The Tower

The 28 metre tall tower, is divided into five floors. It’s a construction with a quadrangular escarpment base and it is made out of selagite; the lower part is duotone obtained from using alternate rows of light and dark coloured stones.The walls have various depths which may vary; from more than three metres at the base to more than two metres up top. Between the arc-shaped openings located on the sides of the tower, there are two ocular cutaways strategically placed in the direction of the Volterra Fortress and the Sillana Rocca, another antique fortress.

The history

The Montecatini Tower was a construction strongly desired by the Belforti family of Volterra.

It was built in the first half of the 14th century by the master stones man Ghetto from Buriano.

Evidence demonstrates that already in the 11th century, a pre-existing, smaller tower could be found.

It was part of a greater fortification work which comprised a surrounding wall as well as some other minor towers. (castle image)

The Belforti family’s work at Montecatini is important as being inscribed as their rise to power.

A family which had long and controversial disputes with the Allegretti’s ; a family which in 1340 had conquered the dominion of Volterra.(inscription Belforti)

The parable of this dynasty soon came to an end; in 1361 Bocchino Belforti lost all the political backing from the town of Florence and was hanged by the people of Volterra, who accused him of having betrayed the city by selling it to the people of Pisa for 32.000 florins.

The Belforti family was then chased out of Volterra, and after various other events, the town fell under the control of Florence, and so did the Montecatini Tower.

In the centuries that followed, the Tower had also been the headquarters of various Commanders which were sent there by the municipalities of both Volterra and Florence; it had belonged to the Pannocchieschi family, the Inghiramis’ and the Rocheforts’.

In the 700’s this Tower had been described as being heavily damaged by lightning and by wear and tear.

During the Second World War, the Montecatini people used the Tower as an air raid shelter and as a result the structure received ulterior damage.

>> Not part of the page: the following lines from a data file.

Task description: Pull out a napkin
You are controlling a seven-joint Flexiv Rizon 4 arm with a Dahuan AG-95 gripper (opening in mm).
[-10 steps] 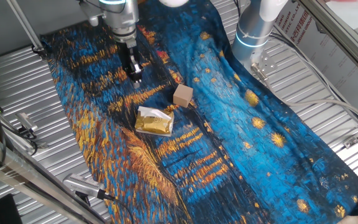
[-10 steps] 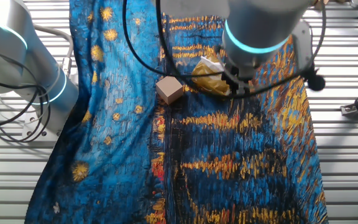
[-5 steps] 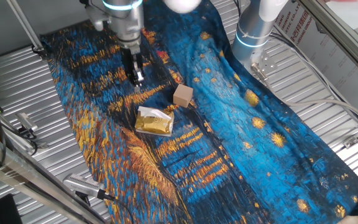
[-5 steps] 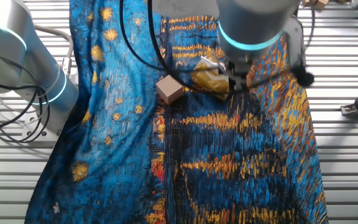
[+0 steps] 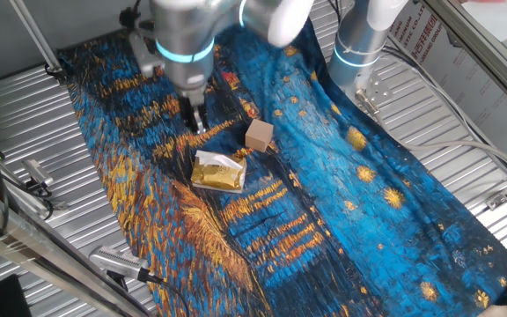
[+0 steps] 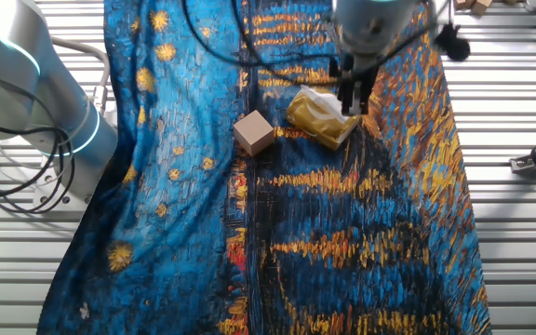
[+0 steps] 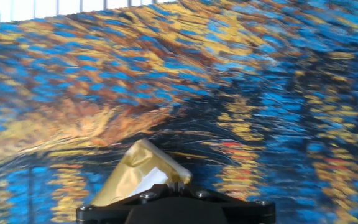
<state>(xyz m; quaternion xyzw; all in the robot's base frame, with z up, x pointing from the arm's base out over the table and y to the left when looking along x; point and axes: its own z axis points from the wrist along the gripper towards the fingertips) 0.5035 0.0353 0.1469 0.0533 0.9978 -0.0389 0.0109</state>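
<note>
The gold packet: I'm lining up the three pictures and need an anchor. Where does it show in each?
One fixed view: gold packet lies left of centre, just below the gripper.
The other fixed view: packet is upper centre, right of the cardboard cube.
Hand view: packet at the bottom centre, partly hidden by the hand's housing.
Shared landmark: the blue and orange cloth.

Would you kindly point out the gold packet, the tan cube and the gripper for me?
Gold packet [image 5: 216, 173], one fixed view, middle of its crinkly face.
Tan cube [image 6: 254, 132], the other fixed view, its top face.
Gripper [image 5: 197, 122], one fixed view, between the fingertips.
</note>
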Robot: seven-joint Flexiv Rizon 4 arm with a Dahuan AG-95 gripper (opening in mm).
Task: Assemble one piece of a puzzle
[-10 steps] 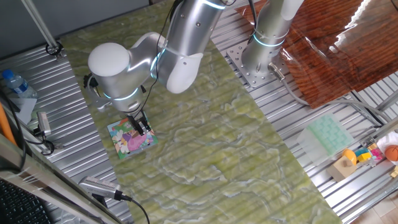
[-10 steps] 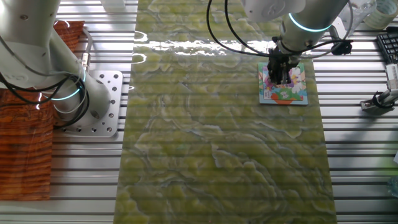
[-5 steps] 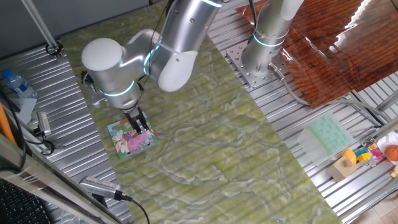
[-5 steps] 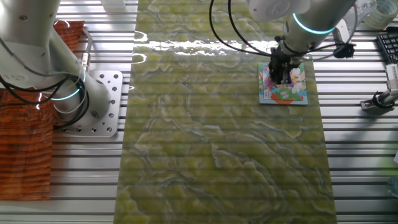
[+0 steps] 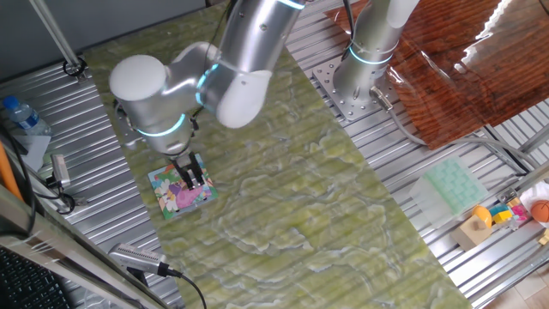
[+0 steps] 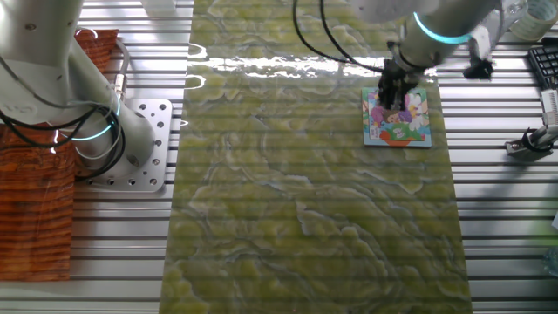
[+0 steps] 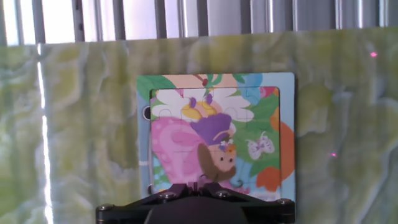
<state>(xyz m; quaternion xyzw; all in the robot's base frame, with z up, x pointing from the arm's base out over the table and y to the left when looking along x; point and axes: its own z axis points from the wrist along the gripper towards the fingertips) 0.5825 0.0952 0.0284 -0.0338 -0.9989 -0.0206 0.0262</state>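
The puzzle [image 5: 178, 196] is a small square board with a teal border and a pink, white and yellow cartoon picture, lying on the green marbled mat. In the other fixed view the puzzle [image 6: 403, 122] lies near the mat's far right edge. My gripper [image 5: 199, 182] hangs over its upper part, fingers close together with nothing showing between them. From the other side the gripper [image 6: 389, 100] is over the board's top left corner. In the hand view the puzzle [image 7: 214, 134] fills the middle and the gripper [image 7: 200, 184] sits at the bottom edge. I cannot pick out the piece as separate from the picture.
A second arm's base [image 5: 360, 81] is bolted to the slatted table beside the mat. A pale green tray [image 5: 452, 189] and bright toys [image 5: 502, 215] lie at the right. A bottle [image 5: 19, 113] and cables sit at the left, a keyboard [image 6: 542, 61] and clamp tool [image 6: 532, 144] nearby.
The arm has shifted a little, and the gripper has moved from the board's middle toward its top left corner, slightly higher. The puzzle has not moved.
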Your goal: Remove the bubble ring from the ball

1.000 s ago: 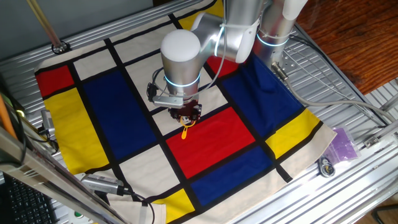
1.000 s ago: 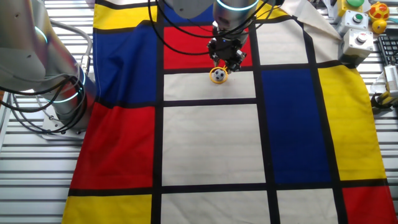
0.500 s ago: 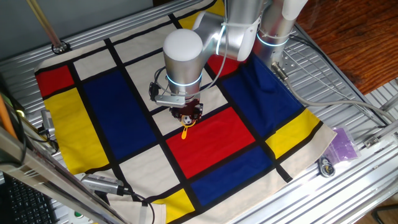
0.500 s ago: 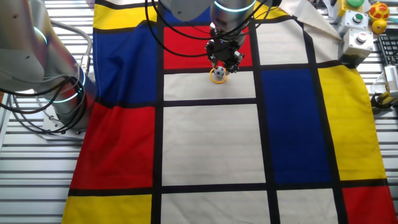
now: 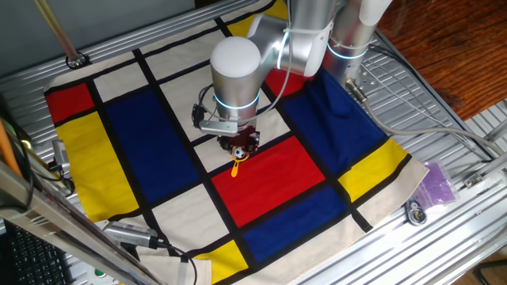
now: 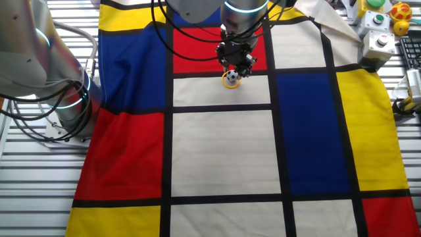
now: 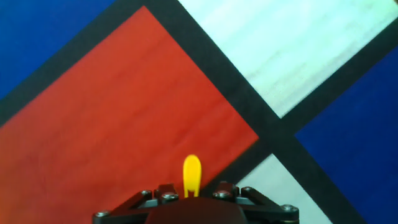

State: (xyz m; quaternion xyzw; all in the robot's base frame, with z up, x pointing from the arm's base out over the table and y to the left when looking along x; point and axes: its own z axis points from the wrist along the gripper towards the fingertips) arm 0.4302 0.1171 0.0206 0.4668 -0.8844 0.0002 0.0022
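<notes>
The bubble ring [image 6: 230, 81] is a yellow-orange loop lying on the cloth around the ball [image 6: 231, 78], a tiny white ball with black patches. My gripper [image 6: 236, 64] is down at the cloth right over the wand, where the loop meets the handle. The straight handle [image 5: 235, 167] sticks out from under the gripper [image 5: 238, 150] onto the red patch. In the hand view the handle tip [image 7: 191, 173] comes out centred between the closely set jaws of the gripper [image 7: 191, 200], which look shut on it. The ball and loop are hidden in the hand view.
A checked cloth [image 5: 150, 127] of red, blue, yellow and white patches with black bands covers the table. A button box [image 6: 380, 41] and small toys [image 6: 400, 12] stand at one corner. A purple object [image 5: 437, 184] lies off the cloth on the metal slats.
The arm has shifted slightly sideways over the wand. The ring and ball have nudged a few pixels toward the gripper. The handle has stayed in place.
</notes>
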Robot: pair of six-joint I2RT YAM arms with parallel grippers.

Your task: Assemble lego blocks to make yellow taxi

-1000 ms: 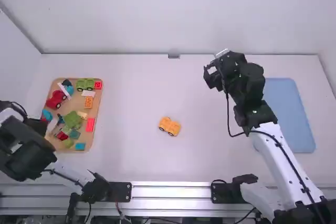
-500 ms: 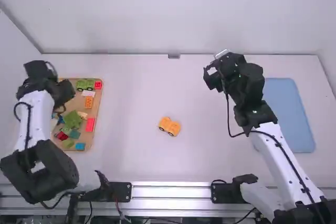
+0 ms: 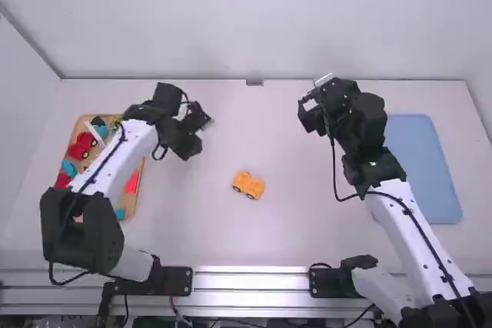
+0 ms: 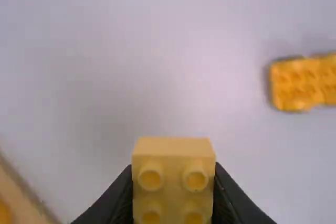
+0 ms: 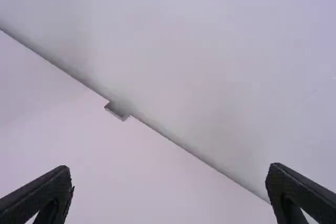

Though its frame remained solid and the old people of the village tell us that until its renovation took place, it had always been possible, even if maybe a little risky, to walk up to the top.


The restauration

At the end of the 60’s, the Tower was purchased by Emilio Jesi, a coffee merchant (Jesi coffee), a contemporary art collector (his collection is in the Brera Museum in Milan) and the uncle of the Tower’s present owner, the painter and poet, Daniele Bollea.

Jesi was fascinated by the idea of renovating such an antique asset, while knowing that the Italian government would certainly not be able to carry out the works.

An admirer of the rationalist architect and designer Franco Albini, Jesi engaged him as the official renovator.

To begin with, it was necessary to open up a quarry and to hire various stone cutters to work on the stones.

The overall renovation did not involve too many external and internal modifications.

Albini’s touch is clearly recognizable by the use of the furnishings and of the décor: a sober and solemn style, a mix of simple elements typical of the industrial architecture, mixed with some of the best Italian design pieces.

You can find the Margherita arm chair, made by Albini, which is also exposed in the major international museums of design; the radar-table made out of bulrush; you can find the big and the small Gatto lamps made by Castiglioni and the Phantom by Tobias Scarpa; two bar stools designed by Albini exclusively for the tower, so as to be able to observe the view.

The Tower was conceived as a temple of beauty and has been preserved according to this spirit ever since.

In the summer of 2012 the bathrooms were renovated: the architect Spartaco Paris, professor of Technology and Architecture at the University of Bari, created the project following very closely the original architectural lines which Albini had designed, but updating its structure with the modern requirements of comfort: The shower structures have been improved and added space has been obtained.

The second most important intervention was on the electrical system as well as a noteworthy boost to the security system; the internet network have been perfectioned, which now allows a Wi-Fi system in every room as well as the satellite connection.